12) ‘Sell in May and go away’, ‘when they’re cryin’ get to buyin’ … when they’re yellin’ get to sellin’, ‘3 days down get outa town’, ‘3 days up make a jump’ … ‘It’s goin’ to the moon’. Understand mass psychology and be wary of it, as for periods of time it trumps fundamentals and economics.
13) Avoid the, “I have a feeling the market has bottomed” game. Wait for the uptick. Buy higher than the lowest low, add to winning positions through upward averaging and sell higher. Most often strength begets further strength and weakness begets further weakness.
14) ‘Markets can remain illogical far longer than you or I can remain solvent’ – John Maynard Keynes. Learn to cope with irrational market behaviour.
15) Preserve your sanity. Mental capital trumps real capital.

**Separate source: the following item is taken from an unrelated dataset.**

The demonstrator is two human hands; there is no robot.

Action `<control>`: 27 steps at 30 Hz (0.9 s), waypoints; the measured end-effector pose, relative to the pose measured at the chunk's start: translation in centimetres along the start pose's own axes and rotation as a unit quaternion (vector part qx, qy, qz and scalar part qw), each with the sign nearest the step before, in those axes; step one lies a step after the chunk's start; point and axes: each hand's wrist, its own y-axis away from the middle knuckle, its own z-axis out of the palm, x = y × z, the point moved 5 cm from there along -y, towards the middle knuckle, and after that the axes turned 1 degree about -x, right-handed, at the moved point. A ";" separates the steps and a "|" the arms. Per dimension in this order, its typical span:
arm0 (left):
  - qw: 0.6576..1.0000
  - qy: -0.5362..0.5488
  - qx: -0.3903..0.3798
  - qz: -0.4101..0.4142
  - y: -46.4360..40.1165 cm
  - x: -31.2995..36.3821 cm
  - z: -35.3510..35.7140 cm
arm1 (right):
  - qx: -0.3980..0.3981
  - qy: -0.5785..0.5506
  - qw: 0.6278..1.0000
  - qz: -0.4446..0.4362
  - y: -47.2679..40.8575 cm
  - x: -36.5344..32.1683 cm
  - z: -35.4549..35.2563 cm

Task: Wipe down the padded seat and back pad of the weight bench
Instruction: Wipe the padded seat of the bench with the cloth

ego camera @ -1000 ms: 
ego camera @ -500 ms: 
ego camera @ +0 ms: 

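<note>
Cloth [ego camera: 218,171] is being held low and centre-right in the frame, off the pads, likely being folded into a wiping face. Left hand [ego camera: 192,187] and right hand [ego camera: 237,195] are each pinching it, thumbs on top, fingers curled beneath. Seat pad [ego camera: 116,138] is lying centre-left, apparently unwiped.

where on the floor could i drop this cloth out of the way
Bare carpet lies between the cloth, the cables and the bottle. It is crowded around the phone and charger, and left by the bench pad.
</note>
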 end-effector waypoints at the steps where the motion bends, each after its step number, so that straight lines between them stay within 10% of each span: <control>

16) Be aware that during down markets investors make wrong decisions 75% of the time. Market volatility causes investors to make rash decisions. Every day the market ends red 75% of the stocks have ended in red. Join the 25% of investors making the right decisions.
17) Don’t trust ratings systems or research analysts in a bear market. They are paid to talk up the market.
18) An average male grizzly bear weighs 225 kilos and the largest about 775 kilos. They can run 50 kph and bring you down faster than you would think. When attacked don’t be a hero and try to fight it. Better to play dead and hopefully just get bruised, but not eaten alive.
19) When you make small profits take them and move on.
20) Don’t buy any more positions on margin
21) Some bears hibernate for half the year … just resting before a good mauling.